We Drift

Rowan Langstaff

 

We bond over the shared trauma of being queer and raised Evangelical and having emotionally abusive fathers. We share our lives for a few months; after classes we sit in the lounge of one of the buildings and talk, neglecting our homework and prolonging the time we spend away from our homes. Some days we go out for lunch, and I sit across from you and feel like someone cares about me. You grab hold of me and keep me from sinking. For a while, you are my only friend. 

We are close, close enough that you tell me about sex, and good enough that I text you, distraught, and tell you I lost my virginity to a guy I didn’t know in Tokyo.You text me about your hookups, and I try and commiserate. You are queer, but only seem to fuck the worst of men. You are non-binary, but they want to treat you like a woman: that is, poorly. 

I ask if you want to hook up after several hints which get progressively less subtle, and you ask what took so long. When I come to your house I am shaking. You open the door, and I notice you are wearing makeup. The sex is bad. You don’t know how to ask for what you want, because people rarely listen to you, and I don’t know what to ask for, because I am not listening to myself. We fumble, naive, groping towards pleasure but never arriving. Your hands move aimlessly across my back, like a ritual trying to conjure something I can’t give you. We scramble to dress when you realize your mom will get home soon. We hug, and I tell you I don’t think our bodies fit together, but what I mean is that I am terrified. 

I have one quarter left until I graduate and move out, and the promise of distance feels almost like relief. For the first time since I was in high school I can see an exit, and I let myself believe I am close to healing, to sewing up that exit wound and becoming whole. You tell me that spring is always a bad time for you, that you have been hospitalized every spring for a few years in a row. I grab like someone drowning onto my future and will myself into happiness. We drift-- I know that if I sit too long in your trauma I might lose this chance.
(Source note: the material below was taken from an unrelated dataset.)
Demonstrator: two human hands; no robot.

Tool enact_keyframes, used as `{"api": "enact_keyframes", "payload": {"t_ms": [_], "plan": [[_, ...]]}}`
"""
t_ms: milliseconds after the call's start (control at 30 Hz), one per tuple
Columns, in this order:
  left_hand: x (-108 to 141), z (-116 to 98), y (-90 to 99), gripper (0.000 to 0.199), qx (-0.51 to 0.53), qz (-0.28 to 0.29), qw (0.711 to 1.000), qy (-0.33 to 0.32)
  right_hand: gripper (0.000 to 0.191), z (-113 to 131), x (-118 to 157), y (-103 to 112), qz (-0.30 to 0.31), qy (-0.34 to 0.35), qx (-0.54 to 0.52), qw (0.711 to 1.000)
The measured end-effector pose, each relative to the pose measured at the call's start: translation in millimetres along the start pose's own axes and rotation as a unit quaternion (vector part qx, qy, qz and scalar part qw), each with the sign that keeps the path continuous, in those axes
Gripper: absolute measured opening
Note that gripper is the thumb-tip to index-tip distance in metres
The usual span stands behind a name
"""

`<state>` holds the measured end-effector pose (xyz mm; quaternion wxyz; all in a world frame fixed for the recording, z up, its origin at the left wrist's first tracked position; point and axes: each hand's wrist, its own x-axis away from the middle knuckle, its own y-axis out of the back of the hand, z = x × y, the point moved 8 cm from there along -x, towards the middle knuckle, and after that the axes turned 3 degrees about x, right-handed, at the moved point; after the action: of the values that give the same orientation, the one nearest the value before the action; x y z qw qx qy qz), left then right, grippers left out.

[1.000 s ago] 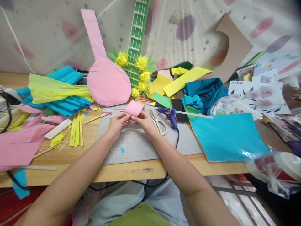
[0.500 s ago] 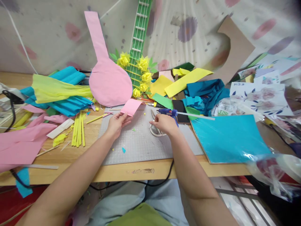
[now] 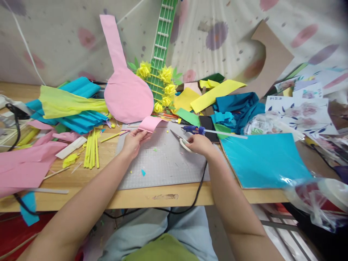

I begin to leave you behind, like a promise I can’t keep. 

We sit on the chairs in front of the tutoring center, bright upholstery masking their poor design. Our conversation is like swimming through mud. I am trying to grasp onto something that will make you smile, or something that we can talk about for hours, but our conversation is thick and black, marked by a silence which grabs hold of my stomach and slowly twists. I am trying to find something, but all we can find in common is our depression. After twenty minutes I tell you I have to do homework, and I spend the next hour avoiding you and trying not to feel like I had failed.

You disappear for two weeks in the middle of the term.  Suddenly you stop coming to the class we have together and I can breathe for a while. Your absence is a relief and then slowly your empty seat haunts me with guilt. When you get back we exchange small talk. You mention you had been hospitalized. I had already guessed, but I didn’t want to think about it. You don’t ask why I didn’t text you, and I don’t apologize.

We are on our way home from a picnic. You had spent most of it silent, and I wanted desperately for you to enjoy yourself. We were in a park at the top of a hill overlooking all of Portland, the sun was setting, and the mountains in the distance gently glowed orange in the hazy distance. I stared at the mountains and the buildings and the river and I willed them to make you feel better. But we sat in the grass and you didn’t really look at me and we couldn’t find much to talk about. I drive you home, and before you leave you ask if you can sit in my car for a minute and cry. You sob, and it sounds like hiccups. I put my hand on your shoulder. It’s one of the last times I see you. I drive home and realize I can’t save you, or make you better. You give so much and I can’t give anything, I just take and then I let go. You are drowning and I don’t look back, I can’t. If I do, I know I will drown.

 

Rowan Langstaff is a student at Western Washington University. This is their first publication.